One of the most challenging aspects of the supply process is the collaboration between suppliers and manufacturers and their ultimate customers—retailers and health professionals. It is an undeniable fact that retailers and health professionals are dependent on the supplier to provide the manufacturer with the negotiated service. Furthermore, the need to comply with continually evolving regulatory requirements is placing an increasing strain on manufacturers and their researchers.

As product development and research professionals work to create new products that are truly efficacious and adhere to ever increasing regulatory requirements, manufacturers have become more reliant on their raw material suppliers to ensure compliance. It is not only vital for manufacturers to find suppliers whose products comply to every possible regulation, but suppliers must also understand the regulatory process as a new product moves through the various developmental stages. Each individual entity involved in the research, development, testing, and commercial manufacture of nutraceutical products represents an important step in the process and impacts the overall integrity of the supply chain. And, as the group that ultimately sells to the consumer, retailers and health care practitioners rely on the integrity of the process

When manufacturing a nutraceutical product, controlling the quality of the raw materials used-including all the compounds that make up a product—is as important as controlling the quality of the active ingredients in your finished product. Managing raw materials as part of a first-rate quality system will help to ensure that the finished nutraceutical product meets all quality and regulatory standards. Retailers and practitioners are relying on suppliers to have this type of system in place. Researchers work with suppliers to ensure all compounds will meet these quality and regulatory standards.  Suppliers have research support staff in place that will help guide appropriate selection of the raw materials used.

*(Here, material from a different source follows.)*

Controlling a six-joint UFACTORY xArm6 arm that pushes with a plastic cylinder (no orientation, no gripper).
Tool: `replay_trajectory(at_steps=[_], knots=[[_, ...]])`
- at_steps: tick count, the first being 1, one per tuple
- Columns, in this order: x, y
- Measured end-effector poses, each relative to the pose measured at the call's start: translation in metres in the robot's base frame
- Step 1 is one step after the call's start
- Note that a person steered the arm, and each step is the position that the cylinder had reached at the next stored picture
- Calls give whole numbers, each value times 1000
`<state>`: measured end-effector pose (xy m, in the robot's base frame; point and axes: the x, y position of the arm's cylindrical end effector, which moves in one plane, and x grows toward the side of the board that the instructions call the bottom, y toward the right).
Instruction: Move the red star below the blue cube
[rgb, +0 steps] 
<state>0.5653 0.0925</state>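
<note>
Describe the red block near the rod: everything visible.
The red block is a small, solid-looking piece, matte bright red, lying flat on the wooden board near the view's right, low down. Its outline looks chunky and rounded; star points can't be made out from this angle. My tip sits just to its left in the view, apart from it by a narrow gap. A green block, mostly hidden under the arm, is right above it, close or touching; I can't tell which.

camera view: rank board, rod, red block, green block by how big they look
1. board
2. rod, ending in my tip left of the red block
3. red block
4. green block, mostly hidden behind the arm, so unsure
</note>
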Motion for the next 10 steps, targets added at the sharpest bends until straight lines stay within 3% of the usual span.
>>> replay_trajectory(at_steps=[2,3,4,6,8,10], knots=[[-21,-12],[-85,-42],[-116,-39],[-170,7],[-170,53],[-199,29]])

Moreover, manufacturers invest a great amount of time and money in the research and development of new products. On average, the process from the discovery of a promising nutrient to a marketable product approved by regulatory authorities, may take years. A small percentage of product ideas will even reach retail shelves or practitioner offices. And an even smaller percentage may ultimately recoup its initial development costs. During the scale-up phase of a product’s development, many companies find themselves in a situation where regulatory requirements for raw materials are less specific, and guidelines are more open to interpretation. Most manufacturers will focus on reducing risk in their products by pursuing supply chain transparency, changing management, and extensive documentation. This is why communication is so crucial between supplier, retailer and practitioner. At the end of the day, the retailer and practitioner are the manufacturer’s customers. They want a particular product on their shelves.

Quality is another consideration as a potential new product moves from research and development through each phase to an ultimate launch. Retailers and practitioners rely on the supply process to ensure the material being used is what the supplier says it is. Furthermore, contamination becomes ever more crucial. Any lower grade or non-pharmaceutical grade material used in manufacturing run the risk of containing undefined and/or higher levels of contaminants, most notably heavy metals. Raw material risk decreases as quality levels increase, as supported by supplier transparency and change control. Often, the most difficult decision for a manufacturer may often be choosing the level of quality to implement in research and development, before the product is finalized and ready for launch.

Interestingly, retailers, practitioners and researchers all provide invaluable input to the supply process. Ultimately, it is the manufacturer’s responsibility to communicate critical objectives to the supplier so they can work efficiently with retailers, practitioners and researchers. In the end, the hope is to create products that will not only be financially successful for retailers and practitioners, but safe and efficacious for the masses.